◆ DATA IN THIS EXERCISE
################

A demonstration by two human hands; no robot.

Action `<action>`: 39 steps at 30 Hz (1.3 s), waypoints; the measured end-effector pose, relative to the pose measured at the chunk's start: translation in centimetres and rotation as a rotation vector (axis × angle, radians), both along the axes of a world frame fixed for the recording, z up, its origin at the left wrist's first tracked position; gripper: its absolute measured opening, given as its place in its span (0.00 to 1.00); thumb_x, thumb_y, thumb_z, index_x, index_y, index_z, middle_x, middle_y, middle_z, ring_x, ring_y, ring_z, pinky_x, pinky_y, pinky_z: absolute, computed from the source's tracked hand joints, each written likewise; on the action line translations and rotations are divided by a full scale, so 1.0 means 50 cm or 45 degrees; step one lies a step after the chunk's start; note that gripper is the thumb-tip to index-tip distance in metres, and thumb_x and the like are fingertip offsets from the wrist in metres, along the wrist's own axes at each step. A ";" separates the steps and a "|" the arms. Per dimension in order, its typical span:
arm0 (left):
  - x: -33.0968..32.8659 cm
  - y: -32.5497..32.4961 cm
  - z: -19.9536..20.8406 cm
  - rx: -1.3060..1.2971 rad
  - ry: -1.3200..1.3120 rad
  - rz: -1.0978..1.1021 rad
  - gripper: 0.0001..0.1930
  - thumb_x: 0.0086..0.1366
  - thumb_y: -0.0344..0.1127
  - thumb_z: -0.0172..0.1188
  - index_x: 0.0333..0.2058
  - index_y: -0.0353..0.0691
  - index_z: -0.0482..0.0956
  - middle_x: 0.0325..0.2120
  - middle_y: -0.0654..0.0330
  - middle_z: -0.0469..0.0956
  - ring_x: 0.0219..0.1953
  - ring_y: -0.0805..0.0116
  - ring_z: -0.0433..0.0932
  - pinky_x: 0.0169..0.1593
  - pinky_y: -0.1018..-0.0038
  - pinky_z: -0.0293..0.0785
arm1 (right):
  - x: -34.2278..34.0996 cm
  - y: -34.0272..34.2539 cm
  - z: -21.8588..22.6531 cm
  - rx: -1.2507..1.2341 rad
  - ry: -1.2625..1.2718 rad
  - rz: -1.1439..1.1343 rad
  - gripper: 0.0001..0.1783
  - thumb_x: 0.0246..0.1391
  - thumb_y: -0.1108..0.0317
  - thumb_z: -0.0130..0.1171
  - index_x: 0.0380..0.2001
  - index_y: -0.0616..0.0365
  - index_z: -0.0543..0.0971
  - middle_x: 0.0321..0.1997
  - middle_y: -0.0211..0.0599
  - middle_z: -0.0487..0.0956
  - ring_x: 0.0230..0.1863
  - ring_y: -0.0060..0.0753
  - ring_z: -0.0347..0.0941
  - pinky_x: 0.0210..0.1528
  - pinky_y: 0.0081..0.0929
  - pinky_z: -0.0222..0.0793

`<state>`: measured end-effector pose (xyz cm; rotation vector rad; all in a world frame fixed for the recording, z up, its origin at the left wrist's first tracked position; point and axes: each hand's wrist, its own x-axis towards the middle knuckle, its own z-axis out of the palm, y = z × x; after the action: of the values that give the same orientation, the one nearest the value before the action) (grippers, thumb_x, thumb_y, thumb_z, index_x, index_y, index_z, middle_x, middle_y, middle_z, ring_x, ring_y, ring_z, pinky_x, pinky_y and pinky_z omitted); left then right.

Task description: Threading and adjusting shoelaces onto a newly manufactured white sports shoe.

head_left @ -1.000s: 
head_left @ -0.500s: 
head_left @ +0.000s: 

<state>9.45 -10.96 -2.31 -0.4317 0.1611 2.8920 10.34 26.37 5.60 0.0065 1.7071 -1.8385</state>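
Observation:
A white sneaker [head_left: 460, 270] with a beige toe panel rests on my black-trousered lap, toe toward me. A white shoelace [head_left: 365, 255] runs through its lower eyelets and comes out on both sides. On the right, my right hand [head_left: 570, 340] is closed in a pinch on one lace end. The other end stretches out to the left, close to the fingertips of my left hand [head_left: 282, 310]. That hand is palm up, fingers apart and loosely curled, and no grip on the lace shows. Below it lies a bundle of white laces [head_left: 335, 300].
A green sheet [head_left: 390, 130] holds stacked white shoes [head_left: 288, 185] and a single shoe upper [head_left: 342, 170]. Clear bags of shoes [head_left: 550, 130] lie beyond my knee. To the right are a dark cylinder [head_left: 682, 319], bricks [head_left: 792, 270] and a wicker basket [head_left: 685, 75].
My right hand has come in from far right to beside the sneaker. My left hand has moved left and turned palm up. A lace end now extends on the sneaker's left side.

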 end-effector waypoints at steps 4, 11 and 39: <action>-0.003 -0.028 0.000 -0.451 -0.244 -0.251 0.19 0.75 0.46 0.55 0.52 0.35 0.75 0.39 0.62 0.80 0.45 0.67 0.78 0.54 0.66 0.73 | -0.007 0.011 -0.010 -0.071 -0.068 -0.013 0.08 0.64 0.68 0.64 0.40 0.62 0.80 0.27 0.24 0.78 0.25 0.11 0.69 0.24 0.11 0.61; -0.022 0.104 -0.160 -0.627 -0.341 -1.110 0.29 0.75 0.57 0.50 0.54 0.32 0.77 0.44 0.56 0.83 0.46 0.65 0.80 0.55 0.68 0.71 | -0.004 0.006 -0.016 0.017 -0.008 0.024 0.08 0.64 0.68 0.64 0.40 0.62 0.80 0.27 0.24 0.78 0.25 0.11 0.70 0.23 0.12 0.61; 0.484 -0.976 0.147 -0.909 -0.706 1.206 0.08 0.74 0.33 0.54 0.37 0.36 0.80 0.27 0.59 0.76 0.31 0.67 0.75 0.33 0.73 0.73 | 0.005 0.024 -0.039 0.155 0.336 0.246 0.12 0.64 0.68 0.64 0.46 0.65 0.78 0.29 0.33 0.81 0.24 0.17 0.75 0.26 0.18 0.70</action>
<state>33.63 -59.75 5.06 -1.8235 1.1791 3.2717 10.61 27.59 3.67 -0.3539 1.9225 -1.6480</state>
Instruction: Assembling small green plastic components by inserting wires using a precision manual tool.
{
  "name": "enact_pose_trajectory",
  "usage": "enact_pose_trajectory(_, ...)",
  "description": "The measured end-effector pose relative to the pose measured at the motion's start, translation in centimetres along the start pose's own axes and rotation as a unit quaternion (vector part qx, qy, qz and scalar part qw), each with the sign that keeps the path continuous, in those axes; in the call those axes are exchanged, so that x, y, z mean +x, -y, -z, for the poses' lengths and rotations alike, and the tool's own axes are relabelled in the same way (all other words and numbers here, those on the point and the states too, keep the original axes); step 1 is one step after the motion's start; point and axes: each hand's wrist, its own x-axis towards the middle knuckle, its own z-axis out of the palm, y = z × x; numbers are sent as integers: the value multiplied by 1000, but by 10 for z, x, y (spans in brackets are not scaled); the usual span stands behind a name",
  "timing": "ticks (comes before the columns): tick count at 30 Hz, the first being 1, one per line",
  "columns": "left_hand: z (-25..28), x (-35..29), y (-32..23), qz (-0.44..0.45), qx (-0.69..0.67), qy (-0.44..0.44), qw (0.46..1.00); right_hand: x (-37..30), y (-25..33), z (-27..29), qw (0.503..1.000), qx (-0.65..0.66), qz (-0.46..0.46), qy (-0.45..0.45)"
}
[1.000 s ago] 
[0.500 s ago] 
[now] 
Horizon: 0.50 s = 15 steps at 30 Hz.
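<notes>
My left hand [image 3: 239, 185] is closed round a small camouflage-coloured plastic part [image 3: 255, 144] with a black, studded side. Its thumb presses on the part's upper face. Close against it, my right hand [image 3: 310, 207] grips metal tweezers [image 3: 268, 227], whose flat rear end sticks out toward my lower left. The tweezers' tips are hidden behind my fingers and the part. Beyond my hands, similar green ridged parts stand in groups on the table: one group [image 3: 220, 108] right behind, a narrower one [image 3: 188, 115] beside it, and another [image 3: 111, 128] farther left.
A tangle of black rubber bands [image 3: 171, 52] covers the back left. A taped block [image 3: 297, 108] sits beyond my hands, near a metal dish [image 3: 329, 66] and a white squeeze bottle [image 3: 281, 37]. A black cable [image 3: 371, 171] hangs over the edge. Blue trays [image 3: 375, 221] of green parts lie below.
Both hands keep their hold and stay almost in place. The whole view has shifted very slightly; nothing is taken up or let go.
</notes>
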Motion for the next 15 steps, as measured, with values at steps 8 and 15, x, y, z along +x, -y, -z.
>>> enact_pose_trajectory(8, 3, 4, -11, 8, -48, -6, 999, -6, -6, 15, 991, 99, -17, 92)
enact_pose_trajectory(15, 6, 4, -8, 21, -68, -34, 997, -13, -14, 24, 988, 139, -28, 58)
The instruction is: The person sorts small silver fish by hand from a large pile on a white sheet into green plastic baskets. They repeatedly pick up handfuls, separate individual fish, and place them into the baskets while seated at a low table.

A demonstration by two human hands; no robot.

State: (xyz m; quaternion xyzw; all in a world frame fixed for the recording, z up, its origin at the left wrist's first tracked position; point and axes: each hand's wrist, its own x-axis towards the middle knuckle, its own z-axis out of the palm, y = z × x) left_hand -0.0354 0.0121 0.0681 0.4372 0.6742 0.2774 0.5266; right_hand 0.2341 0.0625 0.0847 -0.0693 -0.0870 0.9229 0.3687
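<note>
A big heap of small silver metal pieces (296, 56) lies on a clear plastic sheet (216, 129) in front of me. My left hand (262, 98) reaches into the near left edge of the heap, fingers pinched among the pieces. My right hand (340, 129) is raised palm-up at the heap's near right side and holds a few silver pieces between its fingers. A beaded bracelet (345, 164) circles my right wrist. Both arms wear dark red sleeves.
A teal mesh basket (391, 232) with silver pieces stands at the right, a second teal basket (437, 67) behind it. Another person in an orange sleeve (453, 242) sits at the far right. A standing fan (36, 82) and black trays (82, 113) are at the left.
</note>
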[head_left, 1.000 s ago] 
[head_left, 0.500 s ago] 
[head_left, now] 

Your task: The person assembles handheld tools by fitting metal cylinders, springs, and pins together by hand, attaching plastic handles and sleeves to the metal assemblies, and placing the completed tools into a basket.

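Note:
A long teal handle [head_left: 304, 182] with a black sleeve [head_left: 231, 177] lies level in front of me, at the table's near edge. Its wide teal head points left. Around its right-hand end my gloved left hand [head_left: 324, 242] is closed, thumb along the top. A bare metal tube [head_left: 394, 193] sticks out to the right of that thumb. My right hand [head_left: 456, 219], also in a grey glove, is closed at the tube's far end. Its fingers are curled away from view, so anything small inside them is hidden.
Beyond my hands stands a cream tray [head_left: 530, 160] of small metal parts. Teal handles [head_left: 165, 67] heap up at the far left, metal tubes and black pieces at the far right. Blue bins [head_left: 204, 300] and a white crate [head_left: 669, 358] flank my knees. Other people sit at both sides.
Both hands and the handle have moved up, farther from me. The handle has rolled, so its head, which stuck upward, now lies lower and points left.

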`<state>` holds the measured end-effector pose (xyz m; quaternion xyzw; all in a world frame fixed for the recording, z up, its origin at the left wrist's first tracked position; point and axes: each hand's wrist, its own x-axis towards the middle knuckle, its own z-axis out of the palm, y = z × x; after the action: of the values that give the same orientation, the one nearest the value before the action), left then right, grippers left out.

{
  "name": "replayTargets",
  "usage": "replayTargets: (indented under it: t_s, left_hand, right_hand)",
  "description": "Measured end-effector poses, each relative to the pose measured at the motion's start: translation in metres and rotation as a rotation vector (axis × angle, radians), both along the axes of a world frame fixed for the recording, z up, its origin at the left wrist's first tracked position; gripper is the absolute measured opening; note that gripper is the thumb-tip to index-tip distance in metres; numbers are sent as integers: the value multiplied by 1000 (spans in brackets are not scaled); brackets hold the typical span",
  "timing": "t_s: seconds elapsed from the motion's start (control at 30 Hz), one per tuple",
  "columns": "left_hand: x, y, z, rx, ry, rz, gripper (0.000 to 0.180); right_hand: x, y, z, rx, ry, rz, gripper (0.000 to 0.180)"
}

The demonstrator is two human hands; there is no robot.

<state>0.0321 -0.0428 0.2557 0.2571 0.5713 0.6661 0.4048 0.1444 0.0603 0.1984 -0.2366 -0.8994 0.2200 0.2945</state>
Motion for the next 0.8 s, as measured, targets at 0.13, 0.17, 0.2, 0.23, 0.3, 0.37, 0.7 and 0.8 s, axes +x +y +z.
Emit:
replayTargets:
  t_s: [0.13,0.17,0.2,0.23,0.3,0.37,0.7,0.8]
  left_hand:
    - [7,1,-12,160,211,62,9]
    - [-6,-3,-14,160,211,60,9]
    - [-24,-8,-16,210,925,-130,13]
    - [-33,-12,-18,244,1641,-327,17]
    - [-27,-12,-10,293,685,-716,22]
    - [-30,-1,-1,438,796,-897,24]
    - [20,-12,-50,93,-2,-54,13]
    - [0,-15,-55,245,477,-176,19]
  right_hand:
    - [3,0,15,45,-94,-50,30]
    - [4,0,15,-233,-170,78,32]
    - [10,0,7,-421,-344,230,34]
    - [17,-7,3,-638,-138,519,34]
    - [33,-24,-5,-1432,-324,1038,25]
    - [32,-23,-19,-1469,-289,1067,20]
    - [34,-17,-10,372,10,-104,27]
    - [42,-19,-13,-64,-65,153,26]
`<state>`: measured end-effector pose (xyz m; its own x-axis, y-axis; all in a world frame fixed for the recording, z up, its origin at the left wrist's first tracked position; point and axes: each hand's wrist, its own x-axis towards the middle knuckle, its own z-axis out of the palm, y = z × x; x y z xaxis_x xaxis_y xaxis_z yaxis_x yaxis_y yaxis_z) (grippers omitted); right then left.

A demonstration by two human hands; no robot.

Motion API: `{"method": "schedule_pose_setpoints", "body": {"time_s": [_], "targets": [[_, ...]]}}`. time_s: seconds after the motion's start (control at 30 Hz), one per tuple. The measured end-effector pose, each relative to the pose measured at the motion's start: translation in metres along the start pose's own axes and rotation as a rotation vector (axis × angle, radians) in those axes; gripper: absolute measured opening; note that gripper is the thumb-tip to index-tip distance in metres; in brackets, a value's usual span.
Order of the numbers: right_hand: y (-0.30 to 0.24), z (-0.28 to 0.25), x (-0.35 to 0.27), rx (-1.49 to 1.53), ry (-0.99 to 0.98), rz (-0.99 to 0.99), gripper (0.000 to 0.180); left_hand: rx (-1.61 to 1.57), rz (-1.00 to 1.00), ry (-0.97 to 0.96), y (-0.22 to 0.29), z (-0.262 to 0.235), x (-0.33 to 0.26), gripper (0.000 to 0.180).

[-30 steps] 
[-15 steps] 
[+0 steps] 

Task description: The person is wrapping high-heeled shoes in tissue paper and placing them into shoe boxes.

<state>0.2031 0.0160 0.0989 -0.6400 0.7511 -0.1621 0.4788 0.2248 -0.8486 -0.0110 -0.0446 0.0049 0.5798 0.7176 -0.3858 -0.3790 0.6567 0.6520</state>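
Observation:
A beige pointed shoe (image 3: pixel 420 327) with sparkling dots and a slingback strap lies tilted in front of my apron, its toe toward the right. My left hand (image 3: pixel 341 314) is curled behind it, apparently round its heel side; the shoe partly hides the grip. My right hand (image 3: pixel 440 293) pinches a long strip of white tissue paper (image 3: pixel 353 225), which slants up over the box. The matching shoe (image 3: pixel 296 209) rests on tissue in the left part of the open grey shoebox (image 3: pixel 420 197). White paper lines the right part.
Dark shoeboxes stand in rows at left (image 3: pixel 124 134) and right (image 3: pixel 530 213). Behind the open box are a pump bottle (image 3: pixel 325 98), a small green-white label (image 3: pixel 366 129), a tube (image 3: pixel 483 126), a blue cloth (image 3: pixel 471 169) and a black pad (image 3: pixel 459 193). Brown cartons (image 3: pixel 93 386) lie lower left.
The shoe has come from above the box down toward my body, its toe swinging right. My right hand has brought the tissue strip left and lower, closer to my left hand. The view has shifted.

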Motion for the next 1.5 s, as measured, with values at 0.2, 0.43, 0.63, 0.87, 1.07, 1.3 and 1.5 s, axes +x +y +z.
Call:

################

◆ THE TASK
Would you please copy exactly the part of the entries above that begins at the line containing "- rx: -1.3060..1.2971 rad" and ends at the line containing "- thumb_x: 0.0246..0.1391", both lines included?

◆ OUTPUT FOR THIS EXERCISE
  - rx: -1.3060..1.2971 rad
  - ry: -1.3200..1.3120 rad
  - rz: -1.0978..1.1021 rad
  - gripper: 0.0001..0.1930
  - thumb_x: 0.0086..0.1366
  - thumb_y: -0.0344..0.1127
  - thumb_z: -0.0172..0.1188
  - index_x: 0.0333..0.2058
  - index_y: -0.0353..0.0691
  - index_z: -0.0482..0.0956
  - middle_x: 0.0325..0.2120
  - middle_y: -0.0654..0.0330
  - middle_z: -0.0469..0.0956
  - ring_x: 0.0219..0.1953
  - ring_y: -0.0805..0.0116
  - ring_z: -0.0433..0.0932
  - pinky_x: 0.0169..0.1593
  - pinky_y: -0.1018..-0.0038
  - pinky_z: -0.0293..0.0785
arm1 (right):
  - x: -34.2278..34.0996 cm
  - y: -34.0272..34.2539 cm
  - z: -21.8588..22.6531 cm
  - rx: -1.2507..1.2341 rad
  - ry: -1.2625..1.2718 rad
  - rz: -1.1439..1.1343 rad
  - gripper: 0.0001..0.1783
  - thumb_x: 0.0246..0.1391

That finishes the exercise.